Copy out each line below exactly as written.

Information supplied Block Start

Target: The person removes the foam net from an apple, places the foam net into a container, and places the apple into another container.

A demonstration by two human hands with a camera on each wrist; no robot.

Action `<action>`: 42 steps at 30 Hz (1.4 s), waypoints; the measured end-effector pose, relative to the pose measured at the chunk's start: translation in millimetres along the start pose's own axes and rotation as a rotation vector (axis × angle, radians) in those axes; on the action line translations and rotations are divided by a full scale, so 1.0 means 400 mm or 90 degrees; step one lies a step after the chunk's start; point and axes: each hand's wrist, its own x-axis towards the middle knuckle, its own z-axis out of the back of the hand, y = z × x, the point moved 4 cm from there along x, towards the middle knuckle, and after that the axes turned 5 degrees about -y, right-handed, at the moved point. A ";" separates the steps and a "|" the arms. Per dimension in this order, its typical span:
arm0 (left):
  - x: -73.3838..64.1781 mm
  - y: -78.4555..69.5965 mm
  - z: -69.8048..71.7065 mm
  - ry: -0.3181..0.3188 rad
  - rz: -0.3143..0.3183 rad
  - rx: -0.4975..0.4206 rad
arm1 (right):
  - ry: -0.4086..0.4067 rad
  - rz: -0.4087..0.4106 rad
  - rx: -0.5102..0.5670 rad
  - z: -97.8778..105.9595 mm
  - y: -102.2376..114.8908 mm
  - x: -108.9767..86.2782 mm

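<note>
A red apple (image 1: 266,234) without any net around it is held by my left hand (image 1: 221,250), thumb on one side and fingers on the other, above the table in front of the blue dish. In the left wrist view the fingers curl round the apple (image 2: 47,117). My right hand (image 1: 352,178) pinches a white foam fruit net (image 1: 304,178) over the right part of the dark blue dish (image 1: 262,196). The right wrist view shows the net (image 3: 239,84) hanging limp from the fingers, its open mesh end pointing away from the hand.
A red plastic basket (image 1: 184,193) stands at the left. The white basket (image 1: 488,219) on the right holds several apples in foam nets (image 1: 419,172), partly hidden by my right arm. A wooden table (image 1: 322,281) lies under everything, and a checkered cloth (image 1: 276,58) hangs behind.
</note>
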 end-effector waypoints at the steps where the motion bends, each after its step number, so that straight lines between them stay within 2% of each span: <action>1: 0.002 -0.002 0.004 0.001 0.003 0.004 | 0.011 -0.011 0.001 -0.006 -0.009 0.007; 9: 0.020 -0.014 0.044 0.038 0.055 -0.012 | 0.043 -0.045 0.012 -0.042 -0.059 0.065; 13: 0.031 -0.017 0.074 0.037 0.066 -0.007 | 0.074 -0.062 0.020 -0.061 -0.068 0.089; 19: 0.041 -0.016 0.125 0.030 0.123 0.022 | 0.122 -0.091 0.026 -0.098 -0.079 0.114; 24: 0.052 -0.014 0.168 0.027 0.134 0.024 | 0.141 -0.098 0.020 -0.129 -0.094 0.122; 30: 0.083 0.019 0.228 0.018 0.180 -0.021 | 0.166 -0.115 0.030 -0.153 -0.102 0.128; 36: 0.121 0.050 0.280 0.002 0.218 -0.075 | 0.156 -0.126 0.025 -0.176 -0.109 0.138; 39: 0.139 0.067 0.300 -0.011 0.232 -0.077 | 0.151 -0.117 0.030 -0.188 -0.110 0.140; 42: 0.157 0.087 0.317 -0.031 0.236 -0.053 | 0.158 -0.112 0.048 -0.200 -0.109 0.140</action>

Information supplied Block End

- Exercise result -
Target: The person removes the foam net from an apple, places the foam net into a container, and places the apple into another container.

A demonstration by two human hands with a camera on each wrist; no robot.

Action `<action>`: 42 steps at 30 Hz (1.4 s), waypoints; the measured end-effector pose, relative to the pose measured at the chunk's start: translation in millimetres along the start pose's own axes and rotation as a rotation vector (axis × angle, radians) in those axes; on the action line translations and rotations are divided by a full scale, so 1.0 means 400 mm or 90 degrees; step one lies a step after the chunk's start; point and axes: each hand's wrist, its own x-axis towards the middle knuckle, its own z-axis out of the back of the hand, y = z × x, the point moved 4 cm from there along x, towards the middle knuckle, and after that the axes turned 5 degrees about -y, right-handed, at the moved point. A ";" separates the steps and a "|" the arms. Per dimension in this order, its typical span:
arm0 (left):
  - x: -73.3838..64.1781 mm
  - y: -78.4555..69.5965 mm
  - z: -69.8048..71.7065 mm
  - ry: -0.3181..0.3188 rad
  - rz: -0.3143..0.3183 rad
  - rx: -0.4975..0.4206 rad
arm1 (right):
  - ry: -0.4086..0.4067 rad
  - rz: -0.4087..0.4106 rad
  - rx: -0.5102..0.5670 rad
  - z: -97.8778..105.9595 mm
  - y: -102.2376..114.8908 mm
  - x: -108.9767..86.2782 mm

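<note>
A red apple (image 1: 266,234) without any net around it is held by my left hand (image 1: 221,250), thumb on one side and fingers on the other, above the table in front of the blue dish. In the left wrist view the fingers curl round the apple (image 2: 47,117). My right hand (image 1: 352,178) pinches a white foam fruit net (image 1: 304,178) over the right part of the dark blue dish (image 1: 262,196). The right wrist view shows the net (image 3: 239,84) hanging limp from the fingers, its open mesh end pointing away from the hand.
A red plastic basket (image 1: 184,193) stands at the left. The white basket (image 1: 488,219) on the right holds several apples in foam nets (image 1: 419,172), partly hidden by my right arm. A wooden table (image 1: 322,281) lies under everything, and a checkered cloth (image 1: 276,58) hangs behind.
</note>
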 end-effector waypoints at the steps where the motion bends, each after its step number, so that straight lines between them stay within 2% of each span: <action>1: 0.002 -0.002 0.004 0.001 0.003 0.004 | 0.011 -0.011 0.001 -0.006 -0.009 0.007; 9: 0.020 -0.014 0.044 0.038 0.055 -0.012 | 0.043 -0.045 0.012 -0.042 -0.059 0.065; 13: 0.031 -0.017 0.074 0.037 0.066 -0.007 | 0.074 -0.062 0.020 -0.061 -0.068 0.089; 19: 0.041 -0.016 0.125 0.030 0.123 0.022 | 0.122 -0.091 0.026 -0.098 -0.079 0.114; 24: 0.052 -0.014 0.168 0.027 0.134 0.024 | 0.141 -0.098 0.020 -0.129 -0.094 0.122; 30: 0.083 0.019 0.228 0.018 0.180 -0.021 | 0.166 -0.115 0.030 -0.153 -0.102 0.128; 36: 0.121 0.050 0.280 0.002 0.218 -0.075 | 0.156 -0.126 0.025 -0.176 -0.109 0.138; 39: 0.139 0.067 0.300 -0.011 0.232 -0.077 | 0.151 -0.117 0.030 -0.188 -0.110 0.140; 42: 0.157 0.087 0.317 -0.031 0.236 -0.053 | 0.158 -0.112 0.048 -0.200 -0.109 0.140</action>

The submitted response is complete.